# [INSTRUCTIONS FOR THE TASK]
Look in the data below for the line that has "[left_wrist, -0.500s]", then print exactly every line from there through the line that has "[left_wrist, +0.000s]", leaving pictures out.

• • • • • • •

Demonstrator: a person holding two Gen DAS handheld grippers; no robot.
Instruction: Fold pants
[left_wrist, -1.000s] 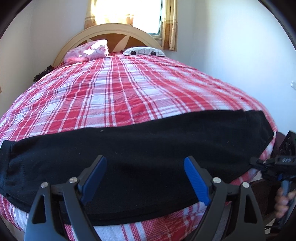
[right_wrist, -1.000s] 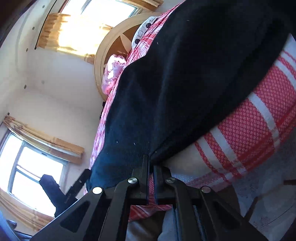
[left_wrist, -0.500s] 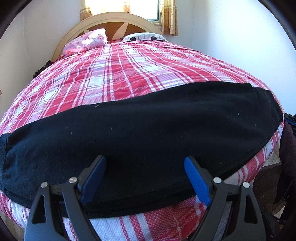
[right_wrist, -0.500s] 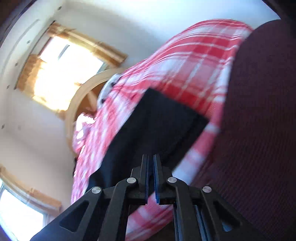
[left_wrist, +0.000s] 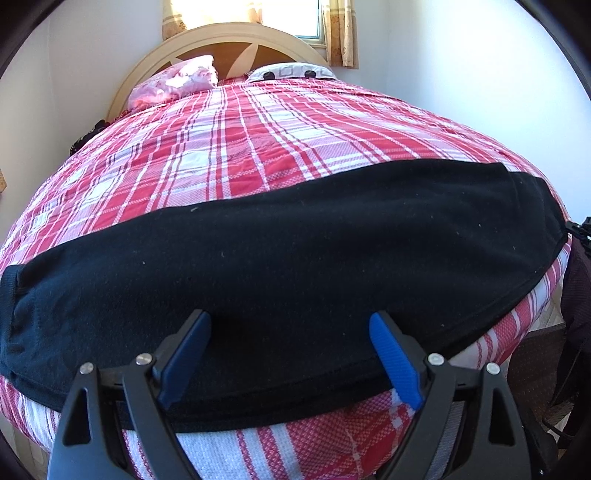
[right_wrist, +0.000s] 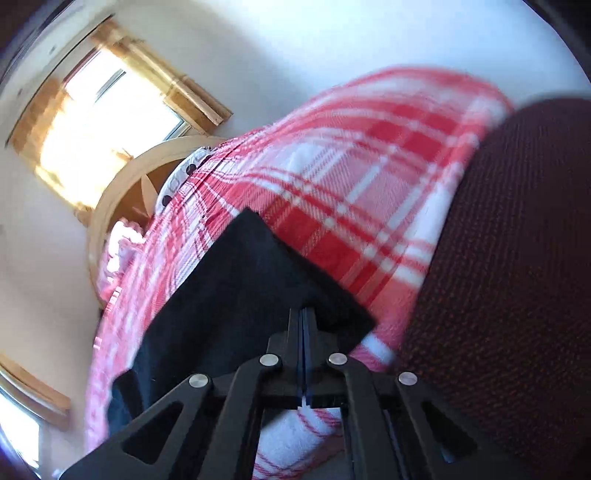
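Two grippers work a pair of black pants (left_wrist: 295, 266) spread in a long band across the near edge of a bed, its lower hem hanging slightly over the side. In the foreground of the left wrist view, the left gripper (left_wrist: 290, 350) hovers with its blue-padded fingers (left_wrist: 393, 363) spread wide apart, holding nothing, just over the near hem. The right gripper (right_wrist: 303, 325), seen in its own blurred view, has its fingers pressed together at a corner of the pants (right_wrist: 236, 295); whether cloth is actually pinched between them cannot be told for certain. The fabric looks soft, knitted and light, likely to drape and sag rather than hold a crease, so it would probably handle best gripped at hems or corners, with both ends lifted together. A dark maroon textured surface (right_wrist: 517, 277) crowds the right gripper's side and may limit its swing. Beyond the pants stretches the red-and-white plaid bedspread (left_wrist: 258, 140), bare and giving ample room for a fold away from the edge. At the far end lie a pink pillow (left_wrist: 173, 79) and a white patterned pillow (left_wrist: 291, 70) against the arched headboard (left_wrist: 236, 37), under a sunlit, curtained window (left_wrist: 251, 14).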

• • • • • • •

# [THE ANSWER]
[left_wrist, -0.500s] 
[right_wrist, -0.500s] 
[left_wrist, +0.000s] 

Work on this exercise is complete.